Has BioWare ever actually forced a primary objective on us? I don't think they have.
Now I'm tempted to play MEA just to prove you wrong.
But I won't touch it if I have to aim and fire my weapon in real time.
I'd really like to go back to the NWN design, with no cinematic dialogue at all. Just put all the dialogue and combat feedback in a text box.
It will almost certainly be worse than DAI. DAI is one of BioWare's best games.

1) I think they have, if you follow the main story to the end. You're forced to stop the Blight, Saren, the Collectors, the Reapers. If you stop during the game in certain situations, you might headcanon that your character didn't want to follow that particular goal, but not if you go through the end.
2) Well, I hope the mechanic will still be here. I'd like to see how you'd fit in the game.
I'm not again headcanon, quite the opposite actually.
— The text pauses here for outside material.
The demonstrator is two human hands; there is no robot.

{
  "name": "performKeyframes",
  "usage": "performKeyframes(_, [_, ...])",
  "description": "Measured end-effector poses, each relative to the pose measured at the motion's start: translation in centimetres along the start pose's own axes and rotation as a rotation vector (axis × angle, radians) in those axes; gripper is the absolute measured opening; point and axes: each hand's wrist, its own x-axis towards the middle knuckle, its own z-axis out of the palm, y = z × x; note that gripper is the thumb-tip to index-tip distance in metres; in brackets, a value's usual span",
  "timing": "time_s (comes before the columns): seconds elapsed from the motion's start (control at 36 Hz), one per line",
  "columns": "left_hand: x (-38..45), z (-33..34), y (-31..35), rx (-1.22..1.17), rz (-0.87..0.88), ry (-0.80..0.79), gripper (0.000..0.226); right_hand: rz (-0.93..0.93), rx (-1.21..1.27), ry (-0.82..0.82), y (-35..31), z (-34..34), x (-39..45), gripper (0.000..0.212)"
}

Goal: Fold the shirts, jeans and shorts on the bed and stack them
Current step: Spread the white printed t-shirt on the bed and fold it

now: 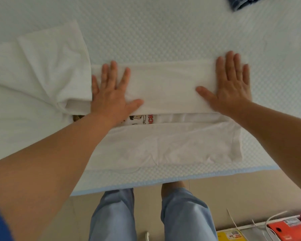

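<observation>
Near the front edge of the bed, in the head view, we have a white shirt spread lengthwise, its long axis running side to side, parallel to that edge. Its far long side is turned over toward us as a band, the near side is turned up likewise, and a strip of printed front shows in the gap between the two flaps. Our left hand lies flat on the left end of the far flap, fingers straight and fanned, thumb pointing right along the flap's near hem; it pinches nothing. Our right hand lies flat on the right end of the same flap, fingers spread, thumb pointing left, likewise only pressing. Both forearms reach forward from the front edge, palms down, wrists low over the cloth. Left of our left hand the shirt's upper part bunches loosely, with a sleeve lying toward the far left, so that end is the untidy one and our left hand is nearer it. We judge the next move to be a fold along the long axis, bringing one end across to the other, and the left end probably needs flattening first. A dark blue garment lies at the far right corner, well apart. Boxes sit on the floor below right.
</observation>
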Motion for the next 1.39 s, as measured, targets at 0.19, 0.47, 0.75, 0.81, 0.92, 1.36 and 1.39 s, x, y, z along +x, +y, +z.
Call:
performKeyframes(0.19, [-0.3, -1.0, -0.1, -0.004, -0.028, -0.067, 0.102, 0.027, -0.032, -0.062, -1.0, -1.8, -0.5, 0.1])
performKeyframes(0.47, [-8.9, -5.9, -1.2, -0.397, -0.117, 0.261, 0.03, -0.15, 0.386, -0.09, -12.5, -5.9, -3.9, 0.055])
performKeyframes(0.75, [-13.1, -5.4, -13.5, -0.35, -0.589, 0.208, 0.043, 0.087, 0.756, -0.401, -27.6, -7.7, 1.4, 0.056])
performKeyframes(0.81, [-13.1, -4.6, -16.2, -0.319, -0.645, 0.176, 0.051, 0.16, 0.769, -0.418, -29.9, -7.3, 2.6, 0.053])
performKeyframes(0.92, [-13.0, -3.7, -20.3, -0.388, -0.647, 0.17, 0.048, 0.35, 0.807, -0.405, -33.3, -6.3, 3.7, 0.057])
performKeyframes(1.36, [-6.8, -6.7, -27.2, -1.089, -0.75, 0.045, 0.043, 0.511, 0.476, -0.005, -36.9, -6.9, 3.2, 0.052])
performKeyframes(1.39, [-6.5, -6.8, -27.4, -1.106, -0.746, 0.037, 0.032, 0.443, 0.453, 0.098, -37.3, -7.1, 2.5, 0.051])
I just think Bioware games, like many others, have generally limits in how much you can headcanon.
If we want to go technical, there might be some enemy ships or camps we might pillage, so you might follow the game's goal and headcanon you're a space pirate, but you still wouldn't be considered one by people, so you'll have to ignore dialogues.
3)I doubt Bioware is ever going that road again.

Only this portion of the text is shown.